Assigned task> Every line below that contains the word "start" must be copied.

Data extract>
◇ ◇ ◇
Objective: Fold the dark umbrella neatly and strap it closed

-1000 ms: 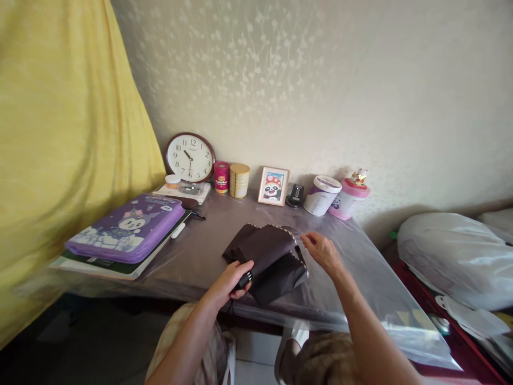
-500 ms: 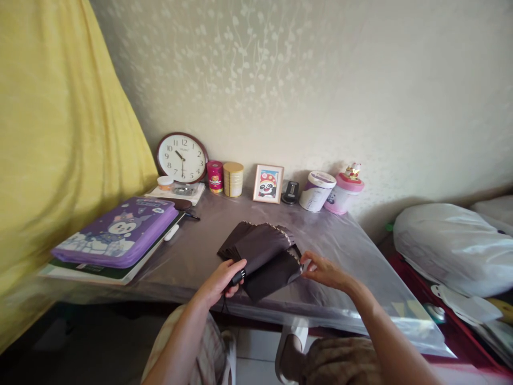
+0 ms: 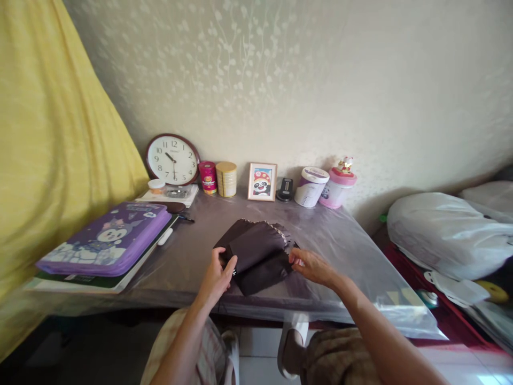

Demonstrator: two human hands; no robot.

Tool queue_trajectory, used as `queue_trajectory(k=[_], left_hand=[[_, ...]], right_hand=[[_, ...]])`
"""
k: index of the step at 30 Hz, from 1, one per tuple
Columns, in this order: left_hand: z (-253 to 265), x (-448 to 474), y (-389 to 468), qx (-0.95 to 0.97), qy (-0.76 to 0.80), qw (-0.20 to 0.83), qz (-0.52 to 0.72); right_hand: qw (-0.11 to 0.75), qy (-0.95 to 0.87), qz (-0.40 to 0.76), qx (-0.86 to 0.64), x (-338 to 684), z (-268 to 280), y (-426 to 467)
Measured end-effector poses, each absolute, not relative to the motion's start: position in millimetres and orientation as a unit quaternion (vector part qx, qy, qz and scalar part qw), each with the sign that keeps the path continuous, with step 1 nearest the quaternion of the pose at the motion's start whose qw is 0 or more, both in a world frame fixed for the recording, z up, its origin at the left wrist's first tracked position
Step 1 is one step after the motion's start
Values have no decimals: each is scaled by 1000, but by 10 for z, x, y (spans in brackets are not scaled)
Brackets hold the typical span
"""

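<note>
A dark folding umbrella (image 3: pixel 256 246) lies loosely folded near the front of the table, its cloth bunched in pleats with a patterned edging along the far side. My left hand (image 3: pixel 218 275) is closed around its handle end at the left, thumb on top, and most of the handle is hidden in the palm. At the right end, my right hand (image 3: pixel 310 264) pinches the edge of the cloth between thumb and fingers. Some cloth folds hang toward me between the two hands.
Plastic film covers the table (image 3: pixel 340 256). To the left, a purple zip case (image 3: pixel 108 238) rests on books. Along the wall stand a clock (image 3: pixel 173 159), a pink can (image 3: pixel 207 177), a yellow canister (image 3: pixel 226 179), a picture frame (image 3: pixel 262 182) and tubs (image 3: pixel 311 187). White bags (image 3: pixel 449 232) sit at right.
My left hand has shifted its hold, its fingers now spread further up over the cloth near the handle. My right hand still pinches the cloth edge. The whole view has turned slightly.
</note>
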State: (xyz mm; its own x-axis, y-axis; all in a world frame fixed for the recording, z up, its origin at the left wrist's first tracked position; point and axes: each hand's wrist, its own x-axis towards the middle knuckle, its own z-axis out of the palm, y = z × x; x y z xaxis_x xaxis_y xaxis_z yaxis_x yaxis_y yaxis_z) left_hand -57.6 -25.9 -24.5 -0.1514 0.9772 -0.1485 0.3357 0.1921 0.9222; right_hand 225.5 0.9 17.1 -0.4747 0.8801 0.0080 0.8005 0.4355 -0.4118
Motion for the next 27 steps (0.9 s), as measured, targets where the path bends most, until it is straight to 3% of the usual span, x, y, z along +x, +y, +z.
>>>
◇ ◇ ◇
Task output>
Measured end-effector poses, each absolute, not relative to the motion's start: position in millimetres and orientation as a unit quaternion (vector part qx, qy, qz and scalar part qw), each with the sign that keeps the path continuous, with step 1 nearest the quaternion of the pose at the motion's start whose qw is 0 or more, both in a world frame fixed for the recording, z up, its origin at the left wrist's first tracked position
Step 1 is one step after the motion's start

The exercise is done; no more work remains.